Question: At what depth from the surface of the earth (in terms of radius of earth) the acceleration due to gr...

Question

At what depth from the surface of the earth (in terms of radius of earth) the acceleration due to gravity will be $\dfrac{2g}{5}$ ?
A. $\dfrac{2}{5}R$
B. $\dfrac{3}{5}R$
C. $\dfrac{4}{25}R$
D. $\dfrac{9}{25}R$

Answer 1

Solution

Acceleration due to gravity or g does not remain constant above and below the surface of Earth instead it changes.
As the depth $d$ increases, the Earth can be thought of as being composed of a smaller sphere of radius $\left( {{R}_{E}}-d \right)$ with a spherical shell of thickness $d$ and since Mass of a sphere is proportional to the cube of its Radius, so consequently, mass of the Earth decreases.
Thus the Force on the point mass decreases and so does the acceleration due to gravity at depth $d$ which can be formulated as $g\left( d \right)=g\left( 1-\dfrac{d}{{{R}_{E}}} \right)$ where ${{R}_{E}}$ is the Radius of Earth.
Hence, the acceleration due to gravity at depth $d$ can be said to decrease by a factor of $\left( 1-\dfrac{d}{{{R}_{E}}} \right)$ .
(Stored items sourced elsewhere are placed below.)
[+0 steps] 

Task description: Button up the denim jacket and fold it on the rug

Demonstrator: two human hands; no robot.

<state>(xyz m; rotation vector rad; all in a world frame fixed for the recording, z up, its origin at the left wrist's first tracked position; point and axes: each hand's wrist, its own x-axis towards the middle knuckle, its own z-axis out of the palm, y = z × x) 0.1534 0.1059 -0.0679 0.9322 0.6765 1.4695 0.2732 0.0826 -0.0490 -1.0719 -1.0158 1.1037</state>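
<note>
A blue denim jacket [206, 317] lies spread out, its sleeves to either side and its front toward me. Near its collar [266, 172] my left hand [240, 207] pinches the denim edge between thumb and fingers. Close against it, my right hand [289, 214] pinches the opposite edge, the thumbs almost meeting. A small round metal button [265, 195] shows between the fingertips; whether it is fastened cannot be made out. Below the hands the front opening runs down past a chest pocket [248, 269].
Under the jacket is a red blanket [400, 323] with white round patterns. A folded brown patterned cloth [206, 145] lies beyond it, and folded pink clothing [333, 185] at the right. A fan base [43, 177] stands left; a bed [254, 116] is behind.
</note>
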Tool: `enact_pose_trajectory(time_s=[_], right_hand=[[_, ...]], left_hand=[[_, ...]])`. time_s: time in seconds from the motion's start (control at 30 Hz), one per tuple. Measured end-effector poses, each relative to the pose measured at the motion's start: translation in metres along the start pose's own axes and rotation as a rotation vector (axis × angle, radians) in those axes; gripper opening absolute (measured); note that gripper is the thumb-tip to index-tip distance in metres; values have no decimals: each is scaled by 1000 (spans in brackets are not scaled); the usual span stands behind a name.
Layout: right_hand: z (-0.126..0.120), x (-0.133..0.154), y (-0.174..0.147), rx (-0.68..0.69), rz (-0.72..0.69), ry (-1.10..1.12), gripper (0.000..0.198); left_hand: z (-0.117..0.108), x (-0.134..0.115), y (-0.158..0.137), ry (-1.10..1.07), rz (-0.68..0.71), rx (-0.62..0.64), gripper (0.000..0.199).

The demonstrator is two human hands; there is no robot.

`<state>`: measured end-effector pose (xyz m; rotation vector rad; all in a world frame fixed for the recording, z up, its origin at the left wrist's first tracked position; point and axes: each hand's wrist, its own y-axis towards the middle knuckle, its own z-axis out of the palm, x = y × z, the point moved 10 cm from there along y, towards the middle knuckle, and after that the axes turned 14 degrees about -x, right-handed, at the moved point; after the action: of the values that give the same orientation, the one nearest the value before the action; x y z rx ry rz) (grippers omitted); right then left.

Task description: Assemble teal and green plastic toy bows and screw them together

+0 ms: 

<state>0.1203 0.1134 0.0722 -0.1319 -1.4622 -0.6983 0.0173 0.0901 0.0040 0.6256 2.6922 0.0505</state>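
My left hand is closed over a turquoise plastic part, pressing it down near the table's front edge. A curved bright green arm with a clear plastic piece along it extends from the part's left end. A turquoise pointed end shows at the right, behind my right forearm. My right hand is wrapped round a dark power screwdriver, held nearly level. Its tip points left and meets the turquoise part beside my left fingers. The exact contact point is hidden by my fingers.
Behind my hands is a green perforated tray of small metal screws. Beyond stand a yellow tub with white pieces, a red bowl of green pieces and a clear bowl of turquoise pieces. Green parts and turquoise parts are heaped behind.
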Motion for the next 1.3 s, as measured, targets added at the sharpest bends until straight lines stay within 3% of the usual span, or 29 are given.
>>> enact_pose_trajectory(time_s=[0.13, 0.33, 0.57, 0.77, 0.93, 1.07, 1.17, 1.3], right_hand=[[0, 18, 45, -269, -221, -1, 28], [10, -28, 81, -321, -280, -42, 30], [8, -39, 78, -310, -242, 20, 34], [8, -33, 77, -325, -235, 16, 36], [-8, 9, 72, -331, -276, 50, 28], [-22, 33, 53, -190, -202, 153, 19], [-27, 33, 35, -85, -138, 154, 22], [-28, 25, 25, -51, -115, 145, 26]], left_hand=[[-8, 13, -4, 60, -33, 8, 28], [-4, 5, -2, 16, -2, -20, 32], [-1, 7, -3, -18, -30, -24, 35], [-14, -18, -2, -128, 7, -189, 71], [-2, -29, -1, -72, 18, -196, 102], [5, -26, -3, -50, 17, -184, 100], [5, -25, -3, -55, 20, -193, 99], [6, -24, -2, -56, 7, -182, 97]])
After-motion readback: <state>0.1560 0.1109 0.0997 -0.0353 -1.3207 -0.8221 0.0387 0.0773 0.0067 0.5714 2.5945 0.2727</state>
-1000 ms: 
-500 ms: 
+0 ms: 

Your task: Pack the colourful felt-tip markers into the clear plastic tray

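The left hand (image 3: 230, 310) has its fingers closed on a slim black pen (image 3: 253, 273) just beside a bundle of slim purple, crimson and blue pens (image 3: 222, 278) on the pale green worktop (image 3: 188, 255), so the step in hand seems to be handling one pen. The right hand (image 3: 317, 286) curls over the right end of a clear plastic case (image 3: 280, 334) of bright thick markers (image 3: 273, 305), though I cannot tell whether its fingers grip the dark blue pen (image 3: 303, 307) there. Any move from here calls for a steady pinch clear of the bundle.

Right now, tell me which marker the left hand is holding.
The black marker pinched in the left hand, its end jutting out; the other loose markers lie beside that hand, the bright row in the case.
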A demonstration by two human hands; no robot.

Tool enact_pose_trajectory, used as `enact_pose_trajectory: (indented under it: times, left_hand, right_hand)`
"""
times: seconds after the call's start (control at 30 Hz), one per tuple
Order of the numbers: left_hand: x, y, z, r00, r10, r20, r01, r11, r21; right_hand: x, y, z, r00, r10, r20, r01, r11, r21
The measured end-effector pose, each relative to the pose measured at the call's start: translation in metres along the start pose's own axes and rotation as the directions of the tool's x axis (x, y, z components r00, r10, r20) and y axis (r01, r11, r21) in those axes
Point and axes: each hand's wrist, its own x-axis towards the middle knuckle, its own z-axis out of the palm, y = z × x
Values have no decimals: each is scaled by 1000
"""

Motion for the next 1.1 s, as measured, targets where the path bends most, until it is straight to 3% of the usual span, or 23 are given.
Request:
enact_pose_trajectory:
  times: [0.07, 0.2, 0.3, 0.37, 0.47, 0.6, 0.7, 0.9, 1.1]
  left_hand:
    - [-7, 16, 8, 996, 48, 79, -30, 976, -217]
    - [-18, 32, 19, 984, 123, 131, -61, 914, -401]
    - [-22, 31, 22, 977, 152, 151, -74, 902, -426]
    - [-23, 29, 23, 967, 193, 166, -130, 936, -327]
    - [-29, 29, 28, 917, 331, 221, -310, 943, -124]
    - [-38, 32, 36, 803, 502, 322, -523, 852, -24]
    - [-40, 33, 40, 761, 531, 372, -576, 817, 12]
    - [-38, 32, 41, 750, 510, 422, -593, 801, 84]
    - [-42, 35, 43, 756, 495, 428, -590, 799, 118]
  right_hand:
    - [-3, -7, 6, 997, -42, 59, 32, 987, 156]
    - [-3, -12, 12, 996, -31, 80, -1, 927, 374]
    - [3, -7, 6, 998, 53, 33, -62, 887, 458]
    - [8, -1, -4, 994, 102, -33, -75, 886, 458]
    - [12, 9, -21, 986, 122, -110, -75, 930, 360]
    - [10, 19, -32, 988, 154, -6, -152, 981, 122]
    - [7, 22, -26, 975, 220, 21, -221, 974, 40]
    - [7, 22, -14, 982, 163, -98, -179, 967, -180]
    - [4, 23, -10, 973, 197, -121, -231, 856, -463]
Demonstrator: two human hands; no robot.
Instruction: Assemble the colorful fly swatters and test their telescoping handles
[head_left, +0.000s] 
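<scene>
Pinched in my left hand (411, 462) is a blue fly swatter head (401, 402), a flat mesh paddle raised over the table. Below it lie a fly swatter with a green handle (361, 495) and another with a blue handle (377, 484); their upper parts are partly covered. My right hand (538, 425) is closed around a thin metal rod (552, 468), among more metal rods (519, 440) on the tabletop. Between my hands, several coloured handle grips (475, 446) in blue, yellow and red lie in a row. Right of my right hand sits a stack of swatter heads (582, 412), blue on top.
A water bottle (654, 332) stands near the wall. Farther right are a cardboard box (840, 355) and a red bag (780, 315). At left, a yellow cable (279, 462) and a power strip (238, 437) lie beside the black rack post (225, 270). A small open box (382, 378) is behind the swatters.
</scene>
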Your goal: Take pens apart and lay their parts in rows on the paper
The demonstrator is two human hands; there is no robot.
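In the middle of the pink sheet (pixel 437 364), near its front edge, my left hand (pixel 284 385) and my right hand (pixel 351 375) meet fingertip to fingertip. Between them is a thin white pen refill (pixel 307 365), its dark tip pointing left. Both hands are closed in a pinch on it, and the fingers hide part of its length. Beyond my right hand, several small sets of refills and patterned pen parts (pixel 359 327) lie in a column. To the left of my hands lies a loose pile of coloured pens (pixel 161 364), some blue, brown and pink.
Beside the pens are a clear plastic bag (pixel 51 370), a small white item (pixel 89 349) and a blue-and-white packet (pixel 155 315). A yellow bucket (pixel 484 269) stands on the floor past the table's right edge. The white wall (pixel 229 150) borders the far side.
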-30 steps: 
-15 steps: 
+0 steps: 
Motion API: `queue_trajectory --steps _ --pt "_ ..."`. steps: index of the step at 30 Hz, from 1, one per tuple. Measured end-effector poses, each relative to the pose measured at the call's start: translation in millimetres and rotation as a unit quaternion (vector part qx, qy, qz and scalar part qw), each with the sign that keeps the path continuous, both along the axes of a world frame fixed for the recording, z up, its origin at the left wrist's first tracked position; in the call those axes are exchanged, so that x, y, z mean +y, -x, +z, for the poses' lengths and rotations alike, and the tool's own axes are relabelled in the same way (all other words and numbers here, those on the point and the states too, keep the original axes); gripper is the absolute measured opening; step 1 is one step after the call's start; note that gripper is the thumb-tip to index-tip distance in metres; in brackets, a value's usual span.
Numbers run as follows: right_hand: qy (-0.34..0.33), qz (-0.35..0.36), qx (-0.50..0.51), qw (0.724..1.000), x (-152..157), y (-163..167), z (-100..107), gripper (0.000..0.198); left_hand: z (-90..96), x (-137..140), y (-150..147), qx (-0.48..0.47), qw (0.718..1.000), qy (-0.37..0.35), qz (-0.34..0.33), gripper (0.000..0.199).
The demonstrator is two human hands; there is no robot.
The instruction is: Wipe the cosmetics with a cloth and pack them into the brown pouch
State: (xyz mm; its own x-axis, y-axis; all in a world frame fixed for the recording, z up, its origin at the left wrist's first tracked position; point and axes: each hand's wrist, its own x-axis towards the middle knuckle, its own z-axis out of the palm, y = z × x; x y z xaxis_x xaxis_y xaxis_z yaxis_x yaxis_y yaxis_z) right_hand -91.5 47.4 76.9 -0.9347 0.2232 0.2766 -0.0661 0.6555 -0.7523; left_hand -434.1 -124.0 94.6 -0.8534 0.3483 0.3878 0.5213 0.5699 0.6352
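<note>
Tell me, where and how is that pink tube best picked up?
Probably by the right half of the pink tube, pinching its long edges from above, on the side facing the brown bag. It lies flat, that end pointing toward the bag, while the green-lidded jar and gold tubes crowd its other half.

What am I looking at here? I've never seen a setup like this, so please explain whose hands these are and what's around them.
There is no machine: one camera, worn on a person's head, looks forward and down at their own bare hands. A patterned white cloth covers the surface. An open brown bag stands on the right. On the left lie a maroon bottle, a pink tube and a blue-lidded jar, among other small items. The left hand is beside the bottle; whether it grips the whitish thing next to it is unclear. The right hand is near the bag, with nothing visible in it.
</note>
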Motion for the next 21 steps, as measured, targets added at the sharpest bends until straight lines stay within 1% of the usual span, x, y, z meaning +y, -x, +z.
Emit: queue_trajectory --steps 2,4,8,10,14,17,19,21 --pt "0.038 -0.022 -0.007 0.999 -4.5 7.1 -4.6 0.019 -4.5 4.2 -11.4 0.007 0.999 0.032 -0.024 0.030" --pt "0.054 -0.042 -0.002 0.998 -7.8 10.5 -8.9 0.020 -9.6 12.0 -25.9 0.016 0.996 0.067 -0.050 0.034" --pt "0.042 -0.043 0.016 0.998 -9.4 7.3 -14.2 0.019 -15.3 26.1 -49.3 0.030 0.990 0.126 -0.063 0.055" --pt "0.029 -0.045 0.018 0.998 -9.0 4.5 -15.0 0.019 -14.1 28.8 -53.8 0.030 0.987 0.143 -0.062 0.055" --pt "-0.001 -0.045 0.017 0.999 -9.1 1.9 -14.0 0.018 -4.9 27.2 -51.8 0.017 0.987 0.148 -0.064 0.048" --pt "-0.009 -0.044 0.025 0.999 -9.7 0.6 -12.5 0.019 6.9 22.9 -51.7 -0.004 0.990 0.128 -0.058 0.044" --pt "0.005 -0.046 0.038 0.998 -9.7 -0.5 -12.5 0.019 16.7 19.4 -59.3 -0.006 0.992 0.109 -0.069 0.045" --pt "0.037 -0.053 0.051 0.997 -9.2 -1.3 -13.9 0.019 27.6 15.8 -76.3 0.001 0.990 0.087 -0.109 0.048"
Complete step-by-step answer:
Let the depth from the surface of Earth at which the acceleration due to gravity is $\dfrac{2g}{5}$ be $d$ .
We know, acceleration due to gravity at depth $d$ ,
$g\left( d \right)=g\left( 1-\dfrac{d}{{{R}_{E}}} \right)$
Putting the value of $g\left( d \right)=\dfrac{2g}{5}$ , we get
$\Rightarrow \dfrac{2}{5}=\left( 1-\dfrac{d}{{{R}_{E}}} \right)$
$\Rightarrow \dfrac{d}{{{R}_{E}}}=\left( 1-\dfrac{2}{5} \right)$
$\Rightarrow \dfrac{d}{{{R}_{E}}}=\dfrac{3}{5}$
$\Rightarrow d=\dfrac{3}{5}{{R}_{E}}$
Therefore, the depth $d$ at which the acceleration due to gravity is $\dfrac{2g}{5}$ is equal to $\dfrac{3}{5}{{R}_{E}}$ .
Hence, the correct option would be (B) $\dfrac{3}{5}{{R}_{{}}}$

So, the correct answer is “Option B”.

Note: One is advised to must remember that just like the acceleration due to gravity decreases by a factor of $\left( 1-\dfrac{d}{{{R}_{E}}} \right)$ at depth $d$ , it also decreases by a factor of $\left( 1-\dfrac{2h}{{{R}_{E}}} \right)$ at a height h above the Surface of Earth and these changes are only subjected to Earth and not any other planet. And at the surface of Earth, $g$ has a stable value of $9.8m{{s}^{-2}}$ .